Washington, explique-t-il, "voudrait deux missions différentes: une pour soutenir l'armée malienne et faciliter le dialogue politique, et une autre pour combattre les groupes terroristes" comme Al-Qaïda au Maghreb islamique (Aqmi), qui ont pris le contrôle du nord du Mali.
Bamako et la Cédéao ont soumis à l'ONU des plans pour une force internationale de 3.300 hommes et demandent au Conseil de sécurité d'autoriser rapidement son déploiement. Le Conseil doit se prononcer sur la base d'une résolution préparée par la France, qui espère son adoption avant Noël.
Pour le secrétaire d'Etat américain adjoint aux affaires africaines Johnnie Carson, qui témoignait mercredi devant une commission du Sénat, les plans de la Cédéao "ne répondent pas à plusieurs question essentielles", dont les "capacités des forces maliennes et internationales de réaliser les objectifs de la mission" et son financement.

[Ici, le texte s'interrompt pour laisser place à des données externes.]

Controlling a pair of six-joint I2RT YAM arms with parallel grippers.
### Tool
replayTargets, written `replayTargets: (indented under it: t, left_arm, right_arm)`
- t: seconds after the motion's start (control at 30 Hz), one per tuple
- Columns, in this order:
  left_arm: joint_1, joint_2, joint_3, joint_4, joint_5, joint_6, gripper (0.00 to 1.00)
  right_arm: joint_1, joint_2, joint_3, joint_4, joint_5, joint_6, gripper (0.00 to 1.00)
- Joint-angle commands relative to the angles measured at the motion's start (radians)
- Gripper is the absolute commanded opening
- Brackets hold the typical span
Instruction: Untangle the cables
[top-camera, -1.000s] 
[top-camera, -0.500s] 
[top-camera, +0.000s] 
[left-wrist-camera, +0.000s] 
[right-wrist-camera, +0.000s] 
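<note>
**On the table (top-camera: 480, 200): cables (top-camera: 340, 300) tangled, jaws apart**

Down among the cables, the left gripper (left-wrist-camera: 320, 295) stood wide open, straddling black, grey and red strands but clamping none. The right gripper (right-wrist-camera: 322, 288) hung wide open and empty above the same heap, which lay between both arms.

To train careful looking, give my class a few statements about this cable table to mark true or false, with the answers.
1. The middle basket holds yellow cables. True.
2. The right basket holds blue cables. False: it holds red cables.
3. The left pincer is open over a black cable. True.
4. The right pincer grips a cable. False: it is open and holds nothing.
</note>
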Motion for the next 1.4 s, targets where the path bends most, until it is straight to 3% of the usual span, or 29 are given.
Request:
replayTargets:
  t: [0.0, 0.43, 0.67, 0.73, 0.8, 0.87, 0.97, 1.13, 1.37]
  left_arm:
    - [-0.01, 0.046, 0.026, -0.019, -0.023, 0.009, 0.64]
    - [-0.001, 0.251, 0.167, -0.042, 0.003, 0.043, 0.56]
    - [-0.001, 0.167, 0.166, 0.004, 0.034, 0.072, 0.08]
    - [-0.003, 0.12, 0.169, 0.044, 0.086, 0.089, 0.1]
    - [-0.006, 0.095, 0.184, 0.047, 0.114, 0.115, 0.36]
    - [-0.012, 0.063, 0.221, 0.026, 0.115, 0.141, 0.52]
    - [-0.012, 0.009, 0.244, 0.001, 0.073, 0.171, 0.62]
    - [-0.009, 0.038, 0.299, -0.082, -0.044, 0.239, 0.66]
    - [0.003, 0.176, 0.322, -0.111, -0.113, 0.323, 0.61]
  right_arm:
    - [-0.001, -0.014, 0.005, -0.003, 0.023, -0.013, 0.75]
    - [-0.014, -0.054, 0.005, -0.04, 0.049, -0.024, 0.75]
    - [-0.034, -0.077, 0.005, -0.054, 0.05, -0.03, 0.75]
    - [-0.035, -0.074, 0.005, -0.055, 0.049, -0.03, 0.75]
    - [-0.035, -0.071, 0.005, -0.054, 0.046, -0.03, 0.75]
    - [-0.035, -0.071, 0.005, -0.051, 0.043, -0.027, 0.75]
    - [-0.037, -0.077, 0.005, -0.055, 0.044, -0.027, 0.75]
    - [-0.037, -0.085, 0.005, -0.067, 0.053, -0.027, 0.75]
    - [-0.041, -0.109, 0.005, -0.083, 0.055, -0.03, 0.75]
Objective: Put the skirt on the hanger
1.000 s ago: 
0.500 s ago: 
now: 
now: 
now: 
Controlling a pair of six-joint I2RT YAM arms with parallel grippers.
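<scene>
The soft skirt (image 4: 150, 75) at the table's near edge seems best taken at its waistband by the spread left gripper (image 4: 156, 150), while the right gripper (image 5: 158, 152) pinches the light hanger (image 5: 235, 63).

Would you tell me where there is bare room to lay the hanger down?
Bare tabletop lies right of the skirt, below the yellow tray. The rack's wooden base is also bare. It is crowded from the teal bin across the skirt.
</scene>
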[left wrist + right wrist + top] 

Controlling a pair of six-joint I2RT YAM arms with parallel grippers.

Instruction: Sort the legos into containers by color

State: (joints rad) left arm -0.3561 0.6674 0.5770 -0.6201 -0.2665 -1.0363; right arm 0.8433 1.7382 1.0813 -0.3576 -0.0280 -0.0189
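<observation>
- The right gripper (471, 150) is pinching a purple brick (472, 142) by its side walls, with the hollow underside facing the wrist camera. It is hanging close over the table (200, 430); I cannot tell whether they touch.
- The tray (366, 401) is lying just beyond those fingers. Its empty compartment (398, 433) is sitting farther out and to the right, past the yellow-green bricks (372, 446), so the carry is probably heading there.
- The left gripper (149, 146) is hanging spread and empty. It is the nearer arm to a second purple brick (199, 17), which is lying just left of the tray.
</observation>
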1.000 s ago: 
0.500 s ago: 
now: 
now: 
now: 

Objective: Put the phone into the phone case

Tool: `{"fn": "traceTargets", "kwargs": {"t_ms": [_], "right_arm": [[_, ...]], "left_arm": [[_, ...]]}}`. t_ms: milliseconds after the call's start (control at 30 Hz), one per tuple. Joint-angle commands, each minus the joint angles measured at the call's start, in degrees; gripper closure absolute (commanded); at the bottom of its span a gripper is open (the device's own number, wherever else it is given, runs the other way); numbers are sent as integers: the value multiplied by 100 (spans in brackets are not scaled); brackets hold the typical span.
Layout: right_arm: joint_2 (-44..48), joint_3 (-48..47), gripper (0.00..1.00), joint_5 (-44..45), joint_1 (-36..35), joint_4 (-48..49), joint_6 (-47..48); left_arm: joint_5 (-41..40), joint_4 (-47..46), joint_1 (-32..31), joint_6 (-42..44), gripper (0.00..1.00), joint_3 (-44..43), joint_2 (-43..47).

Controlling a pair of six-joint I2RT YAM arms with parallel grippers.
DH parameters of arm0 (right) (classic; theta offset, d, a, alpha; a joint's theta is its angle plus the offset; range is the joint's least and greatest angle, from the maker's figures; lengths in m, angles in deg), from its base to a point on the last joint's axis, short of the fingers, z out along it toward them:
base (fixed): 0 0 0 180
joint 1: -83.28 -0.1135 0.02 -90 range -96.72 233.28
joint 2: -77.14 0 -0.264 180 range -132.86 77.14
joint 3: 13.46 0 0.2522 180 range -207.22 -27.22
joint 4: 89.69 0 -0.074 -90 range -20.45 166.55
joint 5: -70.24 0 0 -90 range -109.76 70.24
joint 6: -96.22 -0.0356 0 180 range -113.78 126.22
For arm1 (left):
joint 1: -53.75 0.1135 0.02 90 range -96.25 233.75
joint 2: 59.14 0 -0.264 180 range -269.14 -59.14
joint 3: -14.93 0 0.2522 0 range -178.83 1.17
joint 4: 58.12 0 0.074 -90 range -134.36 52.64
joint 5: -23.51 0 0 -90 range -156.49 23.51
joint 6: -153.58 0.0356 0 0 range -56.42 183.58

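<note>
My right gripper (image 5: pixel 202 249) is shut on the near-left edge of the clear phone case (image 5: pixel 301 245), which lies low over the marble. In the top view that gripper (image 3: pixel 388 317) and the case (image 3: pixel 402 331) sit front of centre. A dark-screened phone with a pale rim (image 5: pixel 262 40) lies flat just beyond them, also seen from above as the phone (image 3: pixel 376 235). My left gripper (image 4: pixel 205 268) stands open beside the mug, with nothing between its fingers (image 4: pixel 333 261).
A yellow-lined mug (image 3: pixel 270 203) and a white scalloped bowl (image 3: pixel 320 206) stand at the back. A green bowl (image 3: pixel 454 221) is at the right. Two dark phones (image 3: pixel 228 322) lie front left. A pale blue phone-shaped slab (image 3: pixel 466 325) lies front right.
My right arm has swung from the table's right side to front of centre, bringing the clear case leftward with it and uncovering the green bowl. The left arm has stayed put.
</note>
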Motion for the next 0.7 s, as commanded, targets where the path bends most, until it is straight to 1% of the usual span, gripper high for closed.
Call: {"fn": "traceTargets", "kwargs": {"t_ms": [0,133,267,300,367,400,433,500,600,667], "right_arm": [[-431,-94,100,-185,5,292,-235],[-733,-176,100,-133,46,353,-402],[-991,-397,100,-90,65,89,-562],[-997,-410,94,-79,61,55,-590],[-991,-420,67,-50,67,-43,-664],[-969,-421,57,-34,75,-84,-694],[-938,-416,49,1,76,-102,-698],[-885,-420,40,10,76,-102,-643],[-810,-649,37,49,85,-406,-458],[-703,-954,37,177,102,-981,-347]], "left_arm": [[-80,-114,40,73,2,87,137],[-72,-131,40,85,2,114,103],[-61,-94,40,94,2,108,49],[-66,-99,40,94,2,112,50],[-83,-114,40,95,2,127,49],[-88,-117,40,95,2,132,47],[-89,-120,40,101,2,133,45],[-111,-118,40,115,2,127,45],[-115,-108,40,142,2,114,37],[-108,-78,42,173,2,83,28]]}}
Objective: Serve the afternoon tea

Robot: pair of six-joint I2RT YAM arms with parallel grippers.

Lors de consultations à huis clos mercredi au Conseil, la France et les pays africains, notamment l'Afrique du sud, ont poussé à une adoption rapide de la résolution.
Le texte, qui doit être soumis par Paris à ses 14 partenaires en début de semaine prochaine, autorisera l'envoi à Bamako de la force, baptisée Mission internationale de soutien au Mali (Misma).
Des instructeurs européens s'efforceront de rebâtir l'armée malienne, en piteux état, en prévision d'une reconquête du nord qui ne pourra pas commencer avant l'automne 2013, selon le patron des opérations de maintien de la paix Hervé Ladsous.
"Poker"
Parallèlement, la résolution appellera à un dialogue national à Bamako et à une réconciliation entre le gouvernement malien et les touaregs sécessionnistes du Nord.
Washington traite cette crise comme "un problème de terrorisme", déplore un diplomate qui souligne cependant que tout le monde s'accorde sur la menace que fait peser la présence au Nord-Mali de groupes comme Aqmi.
Le secrétaire général de l'ONU Ban Ki-moon a publié de son côté un rapport où il souligne abondamment les risques de l'opération, notamment en termes de violations des droits de l'homme, ce qui a refroidi les ardeurs guerrières et fortement irrité les Africains.
Dans ces conditions, les tractations autour de la résolution risquent d'être ardues même si, souligne un diplomate occidental, il n'y a "pas d'objection fondamentale à l'approche française, en dehors des Etats-Unis".
Au final, affirme un autre diplomate, "il y aura une résolution autorisant la force mais ça va être compliqué". "C'est un jeu de poker, les Américains ne vont pas mettre leur veto", ajoute-t-il.
Les autres Européens du Conseil, Royaume uni et Allemagne, sont en faveur de l'autorisation, avec des précautions comme une priorité donnée à la réconciliation politique sur le volet militaire, et Russie et Chine ne devraient pas s'y opposer.
Des questions se posent cependant sur le passage de la phase d'entraînement à la reconquête du nord, ou sur le financement d'une opération qui devrait coûter au moins 200 millions d'euros. Paris a demandé au secrétariat général de l'ONU d'estimer une éventuelle aide logistique de l'ONU à l'opération, qui serait aussi financée par l'Union européenne, les Etats-Unis et la France.